Please determine the number of lines in the material below that contain the word "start", and state it alone.

————————

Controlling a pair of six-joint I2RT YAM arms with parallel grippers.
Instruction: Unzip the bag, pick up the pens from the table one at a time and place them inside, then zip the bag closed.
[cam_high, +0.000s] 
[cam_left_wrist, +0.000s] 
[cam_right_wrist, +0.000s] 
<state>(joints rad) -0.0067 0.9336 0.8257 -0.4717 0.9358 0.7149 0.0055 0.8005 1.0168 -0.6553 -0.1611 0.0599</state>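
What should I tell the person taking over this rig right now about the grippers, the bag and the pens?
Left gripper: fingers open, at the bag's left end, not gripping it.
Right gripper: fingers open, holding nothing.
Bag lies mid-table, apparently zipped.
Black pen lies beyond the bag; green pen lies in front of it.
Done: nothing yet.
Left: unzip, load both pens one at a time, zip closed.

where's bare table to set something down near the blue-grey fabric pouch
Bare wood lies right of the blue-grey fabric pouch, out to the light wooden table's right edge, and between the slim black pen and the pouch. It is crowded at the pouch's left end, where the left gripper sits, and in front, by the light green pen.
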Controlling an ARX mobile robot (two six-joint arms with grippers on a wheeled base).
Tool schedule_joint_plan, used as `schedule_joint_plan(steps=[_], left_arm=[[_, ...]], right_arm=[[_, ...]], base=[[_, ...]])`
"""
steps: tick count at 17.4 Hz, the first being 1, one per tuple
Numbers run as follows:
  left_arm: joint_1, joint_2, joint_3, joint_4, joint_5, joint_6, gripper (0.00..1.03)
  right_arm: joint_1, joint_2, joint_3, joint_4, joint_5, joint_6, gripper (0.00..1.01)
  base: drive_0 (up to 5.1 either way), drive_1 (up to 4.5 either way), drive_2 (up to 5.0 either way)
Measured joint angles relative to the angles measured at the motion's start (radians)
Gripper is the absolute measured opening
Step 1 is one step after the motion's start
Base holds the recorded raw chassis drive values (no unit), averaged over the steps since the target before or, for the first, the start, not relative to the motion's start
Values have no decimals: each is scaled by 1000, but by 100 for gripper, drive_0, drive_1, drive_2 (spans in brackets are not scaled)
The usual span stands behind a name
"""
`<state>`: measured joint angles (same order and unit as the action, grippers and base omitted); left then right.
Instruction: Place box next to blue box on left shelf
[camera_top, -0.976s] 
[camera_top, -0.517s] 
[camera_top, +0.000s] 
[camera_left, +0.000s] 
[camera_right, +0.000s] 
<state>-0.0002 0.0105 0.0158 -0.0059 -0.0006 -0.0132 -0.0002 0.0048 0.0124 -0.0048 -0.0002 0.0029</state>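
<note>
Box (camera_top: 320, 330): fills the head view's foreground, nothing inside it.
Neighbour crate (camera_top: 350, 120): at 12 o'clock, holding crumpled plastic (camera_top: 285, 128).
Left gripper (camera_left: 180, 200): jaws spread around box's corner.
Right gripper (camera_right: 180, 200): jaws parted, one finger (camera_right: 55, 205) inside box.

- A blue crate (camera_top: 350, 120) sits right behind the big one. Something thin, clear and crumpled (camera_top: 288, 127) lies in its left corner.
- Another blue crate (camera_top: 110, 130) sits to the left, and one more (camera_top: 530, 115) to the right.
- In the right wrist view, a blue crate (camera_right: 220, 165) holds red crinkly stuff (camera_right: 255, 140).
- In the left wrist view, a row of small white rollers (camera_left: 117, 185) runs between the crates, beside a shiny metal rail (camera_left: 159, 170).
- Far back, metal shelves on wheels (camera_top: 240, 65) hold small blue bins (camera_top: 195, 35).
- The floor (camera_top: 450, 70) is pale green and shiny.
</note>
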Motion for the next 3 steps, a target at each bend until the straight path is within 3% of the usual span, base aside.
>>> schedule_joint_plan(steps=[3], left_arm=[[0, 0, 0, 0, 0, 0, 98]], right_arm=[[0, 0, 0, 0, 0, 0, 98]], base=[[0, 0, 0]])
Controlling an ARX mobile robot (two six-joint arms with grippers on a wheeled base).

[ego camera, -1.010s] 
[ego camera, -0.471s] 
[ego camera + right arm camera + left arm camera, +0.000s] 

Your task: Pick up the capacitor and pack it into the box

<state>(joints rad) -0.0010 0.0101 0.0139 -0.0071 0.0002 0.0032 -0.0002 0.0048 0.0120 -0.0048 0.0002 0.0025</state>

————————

» **Your response**: 3